At the Netflix party, Alfonso Cuarón celebrated his best director award for “Roma.” “Art by essence is political, no matter what kind of film you do,” he said. “It’s not a political event, but I think the politics come out of the films.”
Laura Dern went further. “If you’re a public figure and you’re given a mic, there’s a lot to say right now,” she said, standing by a towering arrangement of roses at the party hosted by InStyle and Warner Bros. She barely noticed Taylor Swift and her boyfriend, Joe Alwyn, who moved so fluidly across the red carpet and then immediately out a side door that they seemed to be passing through some kind of celebrity digestive tract.
“Outrageous acts within our own country occur, like the incarceration of children who are seeking asylum in this country, and are risking violence in these camps,” Ms. Dern added. “Hopefully we keep talking about it.”

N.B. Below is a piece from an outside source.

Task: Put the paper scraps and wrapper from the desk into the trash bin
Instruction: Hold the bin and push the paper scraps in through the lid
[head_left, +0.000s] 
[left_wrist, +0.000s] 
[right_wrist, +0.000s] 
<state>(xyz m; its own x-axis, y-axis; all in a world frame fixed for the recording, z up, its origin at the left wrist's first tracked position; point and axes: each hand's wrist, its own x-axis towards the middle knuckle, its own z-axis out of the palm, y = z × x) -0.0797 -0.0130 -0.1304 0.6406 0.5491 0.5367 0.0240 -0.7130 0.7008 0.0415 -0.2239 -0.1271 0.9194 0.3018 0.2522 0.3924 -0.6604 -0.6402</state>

Standing at the other end of the hotel, and the ideological spectrum, was Jon Voight. The conservative actor sees the prevailing political winds in Hollywood as oppressive, rather than liberating.
“People are very cautious about what they say now, and they didn’t use to be,” Mr. Voight said, who was in the hallway, presumably heading to a party. He wore a fringed white scarf over his tuxedo. “The generation before my generation was very patriotic, and it’s changed, and that’s unfortunate.”
Still, Mr. Voight agreed with his fellow actors on one thing. “I hope I bump into Lady Gaga, who’s just terrific,” he said. “A huge talent, and I think she’s a really nice gal, too.”